4. Physical Exercise
According to a study from the University of Illinois at Urbana-Champaign, students who engage in moderate physical exercise before a test performed better than students who don’t exercise. Regular exercise helps our brains learn to ignore distractions—but researchers aren’t quite sure why.
As an added bonus, if you love to run, run in organized races whenever you can! According to a new report in The Journal of Positive Psychology, recreational runners that participate in organized competitions experience more positive emotions, have higher self-esteem and confidence, are more satisfied with life, and feel their lives have more meaning than recreational runners that don’t run in organized races. Researchers note that running in a race provides a psychological reward that carries through after the races and may impact brain power.
Do you doodle? If so, you are boosting your concentration—at least according to an article in the journal Applied Cognitive Psychology. In a small study, half of the participants were assigned doodling while listening to a telephone call and the other half didn’t doodle during the same telephone call. The result? The doodling group recalled 29% more information on a surprise memory test than the group that didn’t doodle.

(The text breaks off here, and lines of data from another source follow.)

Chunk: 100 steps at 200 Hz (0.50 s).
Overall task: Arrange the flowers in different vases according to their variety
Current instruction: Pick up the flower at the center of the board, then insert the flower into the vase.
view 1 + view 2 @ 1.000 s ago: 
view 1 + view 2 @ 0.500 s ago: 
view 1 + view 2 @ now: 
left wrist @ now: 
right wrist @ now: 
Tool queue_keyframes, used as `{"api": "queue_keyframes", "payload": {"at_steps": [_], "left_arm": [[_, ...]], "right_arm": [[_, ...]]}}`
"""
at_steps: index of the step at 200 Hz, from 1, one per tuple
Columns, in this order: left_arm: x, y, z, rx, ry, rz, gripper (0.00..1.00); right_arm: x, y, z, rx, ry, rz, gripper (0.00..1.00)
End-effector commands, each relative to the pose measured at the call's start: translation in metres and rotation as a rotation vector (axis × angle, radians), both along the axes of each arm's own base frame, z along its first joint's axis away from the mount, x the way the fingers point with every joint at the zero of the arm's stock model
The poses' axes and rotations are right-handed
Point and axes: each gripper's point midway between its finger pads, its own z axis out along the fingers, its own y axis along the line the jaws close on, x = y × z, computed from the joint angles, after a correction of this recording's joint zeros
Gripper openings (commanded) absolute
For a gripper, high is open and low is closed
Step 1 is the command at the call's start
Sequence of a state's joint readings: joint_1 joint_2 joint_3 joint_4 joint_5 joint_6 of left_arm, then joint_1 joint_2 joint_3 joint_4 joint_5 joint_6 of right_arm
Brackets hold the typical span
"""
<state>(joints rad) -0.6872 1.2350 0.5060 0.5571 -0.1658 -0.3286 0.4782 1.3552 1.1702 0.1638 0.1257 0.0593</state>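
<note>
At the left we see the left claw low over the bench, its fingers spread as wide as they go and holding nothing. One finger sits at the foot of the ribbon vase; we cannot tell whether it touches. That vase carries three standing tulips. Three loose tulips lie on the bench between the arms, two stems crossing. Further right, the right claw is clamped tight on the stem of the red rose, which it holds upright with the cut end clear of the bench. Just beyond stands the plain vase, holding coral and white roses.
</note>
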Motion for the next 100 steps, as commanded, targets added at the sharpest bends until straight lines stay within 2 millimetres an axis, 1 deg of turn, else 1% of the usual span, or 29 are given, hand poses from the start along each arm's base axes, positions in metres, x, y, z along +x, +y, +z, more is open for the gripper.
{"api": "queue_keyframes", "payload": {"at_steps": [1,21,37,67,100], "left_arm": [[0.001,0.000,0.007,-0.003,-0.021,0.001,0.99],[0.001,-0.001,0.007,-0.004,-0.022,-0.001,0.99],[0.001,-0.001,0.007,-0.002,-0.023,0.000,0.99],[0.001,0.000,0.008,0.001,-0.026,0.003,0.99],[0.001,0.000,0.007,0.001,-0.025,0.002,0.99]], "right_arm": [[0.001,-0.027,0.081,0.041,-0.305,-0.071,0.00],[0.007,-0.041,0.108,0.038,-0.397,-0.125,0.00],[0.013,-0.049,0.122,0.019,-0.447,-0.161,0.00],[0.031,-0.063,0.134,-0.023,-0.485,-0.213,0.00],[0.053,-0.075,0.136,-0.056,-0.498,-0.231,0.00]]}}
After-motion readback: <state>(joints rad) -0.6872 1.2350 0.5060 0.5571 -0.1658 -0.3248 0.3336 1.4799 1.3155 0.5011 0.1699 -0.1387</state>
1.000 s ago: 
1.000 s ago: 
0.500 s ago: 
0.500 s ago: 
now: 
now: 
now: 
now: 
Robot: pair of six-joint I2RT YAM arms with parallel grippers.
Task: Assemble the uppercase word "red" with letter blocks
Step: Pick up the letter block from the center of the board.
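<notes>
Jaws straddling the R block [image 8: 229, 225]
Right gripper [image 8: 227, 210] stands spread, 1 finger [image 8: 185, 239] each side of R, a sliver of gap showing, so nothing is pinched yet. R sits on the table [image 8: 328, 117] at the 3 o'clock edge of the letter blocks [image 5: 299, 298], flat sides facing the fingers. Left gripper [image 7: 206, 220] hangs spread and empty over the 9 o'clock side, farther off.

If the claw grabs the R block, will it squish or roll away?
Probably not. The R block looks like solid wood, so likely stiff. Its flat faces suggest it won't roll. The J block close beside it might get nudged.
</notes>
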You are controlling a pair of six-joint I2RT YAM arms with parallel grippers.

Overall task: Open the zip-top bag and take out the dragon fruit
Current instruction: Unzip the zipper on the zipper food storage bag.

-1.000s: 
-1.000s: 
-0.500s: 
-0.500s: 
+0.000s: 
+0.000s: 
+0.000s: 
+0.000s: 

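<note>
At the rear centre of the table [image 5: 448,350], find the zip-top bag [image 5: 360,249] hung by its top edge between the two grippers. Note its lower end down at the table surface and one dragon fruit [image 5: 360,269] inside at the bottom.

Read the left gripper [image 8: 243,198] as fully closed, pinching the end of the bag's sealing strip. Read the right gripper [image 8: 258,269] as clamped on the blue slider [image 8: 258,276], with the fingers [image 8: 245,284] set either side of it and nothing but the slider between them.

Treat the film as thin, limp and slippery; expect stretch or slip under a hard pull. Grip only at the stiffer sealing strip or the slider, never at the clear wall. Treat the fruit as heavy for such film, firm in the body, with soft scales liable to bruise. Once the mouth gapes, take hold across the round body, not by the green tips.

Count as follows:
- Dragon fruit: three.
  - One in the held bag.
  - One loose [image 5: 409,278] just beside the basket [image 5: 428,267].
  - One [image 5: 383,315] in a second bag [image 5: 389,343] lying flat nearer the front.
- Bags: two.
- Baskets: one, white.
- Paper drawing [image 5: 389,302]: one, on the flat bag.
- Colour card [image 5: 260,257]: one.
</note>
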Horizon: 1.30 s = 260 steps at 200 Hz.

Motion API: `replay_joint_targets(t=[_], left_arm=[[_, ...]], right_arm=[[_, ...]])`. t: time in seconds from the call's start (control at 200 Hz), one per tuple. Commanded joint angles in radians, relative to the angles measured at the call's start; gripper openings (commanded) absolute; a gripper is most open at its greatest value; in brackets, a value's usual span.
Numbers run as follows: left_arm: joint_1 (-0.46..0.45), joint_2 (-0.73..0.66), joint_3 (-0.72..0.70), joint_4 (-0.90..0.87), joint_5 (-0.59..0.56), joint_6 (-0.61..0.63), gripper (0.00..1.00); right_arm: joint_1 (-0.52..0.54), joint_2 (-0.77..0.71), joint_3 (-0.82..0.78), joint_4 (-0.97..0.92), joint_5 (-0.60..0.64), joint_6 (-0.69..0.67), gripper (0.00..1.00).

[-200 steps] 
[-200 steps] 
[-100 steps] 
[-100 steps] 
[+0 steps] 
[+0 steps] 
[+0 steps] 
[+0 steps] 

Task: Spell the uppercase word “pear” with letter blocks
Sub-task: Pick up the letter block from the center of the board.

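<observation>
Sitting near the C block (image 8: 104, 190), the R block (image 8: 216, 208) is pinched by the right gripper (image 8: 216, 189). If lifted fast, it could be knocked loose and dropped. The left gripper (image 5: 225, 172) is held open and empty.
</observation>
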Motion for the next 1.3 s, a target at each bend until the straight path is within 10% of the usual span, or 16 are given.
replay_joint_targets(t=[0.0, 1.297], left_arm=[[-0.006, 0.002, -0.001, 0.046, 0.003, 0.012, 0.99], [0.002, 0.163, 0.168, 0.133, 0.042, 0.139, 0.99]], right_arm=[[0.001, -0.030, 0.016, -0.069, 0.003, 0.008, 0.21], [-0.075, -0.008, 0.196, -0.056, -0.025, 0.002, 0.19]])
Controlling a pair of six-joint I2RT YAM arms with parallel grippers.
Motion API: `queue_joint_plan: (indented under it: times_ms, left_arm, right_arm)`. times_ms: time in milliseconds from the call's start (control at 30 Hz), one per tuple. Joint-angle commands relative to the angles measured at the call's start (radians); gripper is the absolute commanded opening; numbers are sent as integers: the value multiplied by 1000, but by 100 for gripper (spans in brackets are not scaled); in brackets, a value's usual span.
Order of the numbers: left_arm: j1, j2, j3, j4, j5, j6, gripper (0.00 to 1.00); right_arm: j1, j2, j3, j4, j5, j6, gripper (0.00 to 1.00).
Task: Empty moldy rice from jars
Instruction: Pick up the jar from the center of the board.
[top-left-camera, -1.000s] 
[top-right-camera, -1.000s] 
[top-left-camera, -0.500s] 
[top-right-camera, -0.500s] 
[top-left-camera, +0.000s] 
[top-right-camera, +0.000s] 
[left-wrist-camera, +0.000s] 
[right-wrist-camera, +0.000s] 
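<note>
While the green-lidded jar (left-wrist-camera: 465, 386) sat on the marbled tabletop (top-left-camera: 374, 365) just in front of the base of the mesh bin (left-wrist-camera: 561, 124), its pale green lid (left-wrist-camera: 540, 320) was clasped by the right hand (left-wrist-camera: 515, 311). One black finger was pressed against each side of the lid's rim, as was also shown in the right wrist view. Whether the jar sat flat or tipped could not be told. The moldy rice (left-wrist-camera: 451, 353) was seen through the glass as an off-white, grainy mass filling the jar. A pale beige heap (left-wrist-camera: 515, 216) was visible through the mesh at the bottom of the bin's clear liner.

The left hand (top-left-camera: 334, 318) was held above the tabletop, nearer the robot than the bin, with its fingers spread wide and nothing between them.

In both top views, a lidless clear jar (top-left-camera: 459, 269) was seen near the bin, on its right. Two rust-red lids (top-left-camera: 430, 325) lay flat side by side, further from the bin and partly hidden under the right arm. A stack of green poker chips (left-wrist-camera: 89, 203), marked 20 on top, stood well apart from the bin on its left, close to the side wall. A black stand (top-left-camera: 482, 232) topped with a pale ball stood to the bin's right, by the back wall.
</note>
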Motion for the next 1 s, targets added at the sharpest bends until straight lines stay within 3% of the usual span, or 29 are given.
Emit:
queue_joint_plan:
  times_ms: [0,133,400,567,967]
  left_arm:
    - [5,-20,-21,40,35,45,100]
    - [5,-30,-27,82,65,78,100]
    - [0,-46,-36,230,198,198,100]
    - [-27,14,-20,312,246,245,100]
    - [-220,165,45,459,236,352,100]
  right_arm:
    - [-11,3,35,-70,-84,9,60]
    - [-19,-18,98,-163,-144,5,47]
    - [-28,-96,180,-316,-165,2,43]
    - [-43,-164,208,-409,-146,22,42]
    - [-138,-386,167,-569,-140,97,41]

6. Work at a Treadmill Desk
We’ve all heard that “sitting is the new smoking” and that we should move more. And now a study from neuroscientists in Canada suggests that working or studying at a treadmill desk actually increases concentration and memory. The researchers of this small study focused on students walking at a rate of 1.4 miles per hour (2.25 kilometers per hour) for 40 minutes. After they got off the treadmill, they were tested for comprehension of the information they’d read during the 40 minutes. The treadmill group showed superior memory performance, scoring an astounding 34.9% higher than those who studied at a traditional desk.
7. Stop Multitasking
Multitasking is the arch-enemy of concentration. It can interfere with your ability to learn and remember relevant information. Research has identified a particularly shocking danger—multitasking is associated with smaller gray-matter density. Other scientific studies have shown that multitasking adversely affects working memory and long-term memory and inhibits learning in a classroom environment.
Time management experts estimate that multitasking can decrease productivity by as much as 40%. You may think you are accomplishing more—but you aren’t! During times you need heightened concentration and focus, turn off distractions, stay present in the moment, and complete the task you are working on before moving forward.